Émilie Brout & Maxime Marion, Lightning Ride, 2017, vidéo UHD, 7'40'', courtesy Galerie 22,48 m².

Internet, c’est aussi et surtout des contenus en masse que le nombre de vues valide alors que jamais les frontières entre artistes et non-artistes n’ont été aussi peu délimitées. Des contenus qui, par leur nature, dessinent des contours tout aussi flous de communautés addictives. YouTube regorge de séquences dont l’étrangeté interpelle les artistes de la génération d’Émilie Brout & Maxime Marion. Ensemble, ils se sont appropriés les séquences de celles et ceux qui, désirant porter des pistolets Taser, ont participé à des séances de certification. Les artistes ont alors ralenti les scènes tout en leur donnant les allures de peinture à l’huile. Plus que la touche, dont l’aspect heurte ou séduit la rétine, ce sont les attitudes de ces volontaires à l’électrification de Lightning Ride (2017) qui évoquent l’histoire de l’art. Et plus particulièrement les représentations du Saint Sébastien qui, dans les peintures de la Renaissance, jamais ne souffre malgré le nombre imposant de flèches ayant atteint la chair en profondeur. Condamné par César, le saint s’adressant à ses propres archers aurait déclaré : « Archers, Archer, si jamais vous m’aimâtes, que votre amour je le connaisse encore, à mesure de fer ! Je vous le dis, je vous le dis : celui qui plus profondément me blesse, plus profondément m’aime ». Cette théâtralité se retrouve dans le collage vidéo-picturale d’Émilie Brout et de Maxime Marion, tant dans les sourires si peu tentés de souffrance au moment des chocs électriques que dans la compassion de celles et ceux qui accompagnent les volontaires jusqu’au sol.

Apprendre à voir

Learning to see: Gloomy Sunday

Memo Akten, Learning to see: Gloomy Sunday, 2017.

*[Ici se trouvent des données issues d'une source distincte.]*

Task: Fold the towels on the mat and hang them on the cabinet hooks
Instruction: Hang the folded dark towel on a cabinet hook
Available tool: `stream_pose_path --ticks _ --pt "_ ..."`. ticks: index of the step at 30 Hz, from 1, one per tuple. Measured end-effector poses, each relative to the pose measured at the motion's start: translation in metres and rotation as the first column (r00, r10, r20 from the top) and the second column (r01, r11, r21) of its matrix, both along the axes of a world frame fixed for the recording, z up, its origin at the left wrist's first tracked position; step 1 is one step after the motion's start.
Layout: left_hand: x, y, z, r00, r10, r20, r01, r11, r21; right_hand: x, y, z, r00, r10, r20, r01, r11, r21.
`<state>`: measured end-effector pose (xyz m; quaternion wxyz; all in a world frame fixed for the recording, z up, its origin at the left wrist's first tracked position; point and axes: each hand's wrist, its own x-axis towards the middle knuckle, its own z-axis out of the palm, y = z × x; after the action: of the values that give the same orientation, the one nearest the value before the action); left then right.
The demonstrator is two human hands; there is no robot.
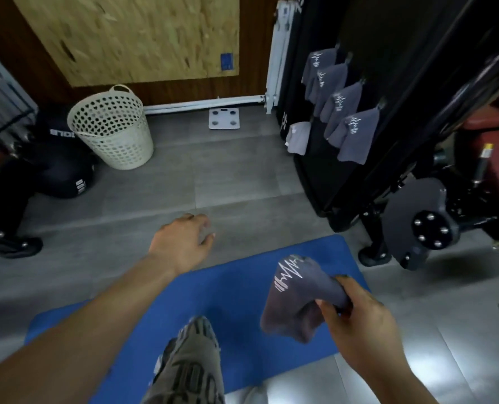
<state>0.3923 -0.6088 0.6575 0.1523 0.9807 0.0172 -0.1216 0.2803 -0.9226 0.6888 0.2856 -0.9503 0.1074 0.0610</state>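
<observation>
My right hand (pixel 359 319) grips a folded grey towel (pixel 294 298) with a white zigzag logo, held above the blue mat (pixel 236 293). My left hand (pixel 184 243) hovers over the grey floor beyond the mat's far edge, fingers loosely curled and holding nothing. Several folded grey towels (pixel 350 123) with the same logo hang in a row on hooks along the black cabinet (pixel 315 176) at the right. A lighter grey cloth (pixel 299 138) hangs lower on the cabinet's left side.
A cream perforated laundry basket (pixel 114 126) stands at the back left beside black bags (pixel 58 158). A white bathroom scale (pixel 224 118) lies by the wall. Black gym equipment (pixel 429 225) stands at the right of the mat. My shoe (pixel 195 342) rests on the mat.
</observation>
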Motion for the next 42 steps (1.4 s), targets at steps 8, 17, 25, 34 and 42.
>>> stream_pose_path --ticks 8,17,25,34,42 --pt "0.201 0.005 -0.017 0.992 -0.127 -0.01 0.127 0.992 -0.005 0.168 0.024 -0.006 0.988 -0.15 -0.023 0.152 0.985 0.08" --pt "0.531 0.014 0.01 0.898 -0.439 0.034 0.438 0.898 0.026 0.439 0.071 0.022 0.925 -0.379 -0.026 0.38 0.917 0.123" --pt "0.715 -0.074 0.074 0.733 -0.666 0.138 0.668 0.743 0.036 0.595 0.035 0.089 0.89 -0.447 0.09 0.411 0.871 0.27" --pt "0.831 -0.221 0.201 0.638 -0.753 0.16 0.57 0.323 -0.755 0.738 -0.064 0.167 0.913 -0.327 0.243 0.175 0.854 0.489" --pt "0.925 -0.292 0.306 0.406 -0.889 0.21 0.501 0.025 -0.865 0.841 -0.114 0.252 0.865 -0.254 0.433 -0.112 0.743 0.66"
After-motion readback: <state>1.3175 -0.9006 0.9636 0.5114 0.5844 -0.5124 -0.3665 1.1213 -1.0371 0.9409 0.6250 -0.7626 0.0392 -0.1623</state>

En 1997, un ordinateur IBM gagne une partie d’échec contre un humain, et pas n’importe lequel puisqu’il s’agit de Garry Kasparov. En 2015, c’est une application Google qui gagne contre un joueur de go professionnel. Mais qu’adviendrait-il, au-delà des époques, si ces deux intelligences artificielles s’affrontaient ? Probablement rien car les machines, du laboratoire de recherche à l’usine de fabrication, ne savent faire que ce qu’on leur a appris, quand bien même elle le fasse tellement plus vite et si parfaitement. C’est ce que nous dit l’œuvre de Memo Akten, Learning to see: Gloomy Sunday de 2017. Peu importe ce que l’artiste lui propose, elle ne sait représenter que ce qu’elle connaît déjà. C’est ainsi qu’un chiffon à poussière devient un rivage de bord de mer et qu’un adaptateur de téléphone se fait rocher caressé par l’écume. Le réseau de neurones artificiels de Learning to see: Gloomy Sunday a été entraîné par l’artiste qui lui a “appris à voir”, d’où le titre de l’œuvre. De son côté, le sous-titre nous indique l’ennui que procurerait une intelligence si prévisible, passé l’effet de surprise relatif tout de même à sa dextérité. Il y a dans cette pièce quelque chose qui nous rassure en tant qu’humain, tant sur la supériorité créative de l’artiste sur la machine qui pourtant, ici, fait œuvre. Sans l’humain, la machine ne serait pas d’un grand usage, ni dans l’industrie ni en art. A une époque où nous avons délégué nos connaissance à des serveurs et nos intelligences à des applications, la relation que nous entretenons avec les technologies se rejoignant – en art comme en toute autre discipline – est celle d’une interdépendance.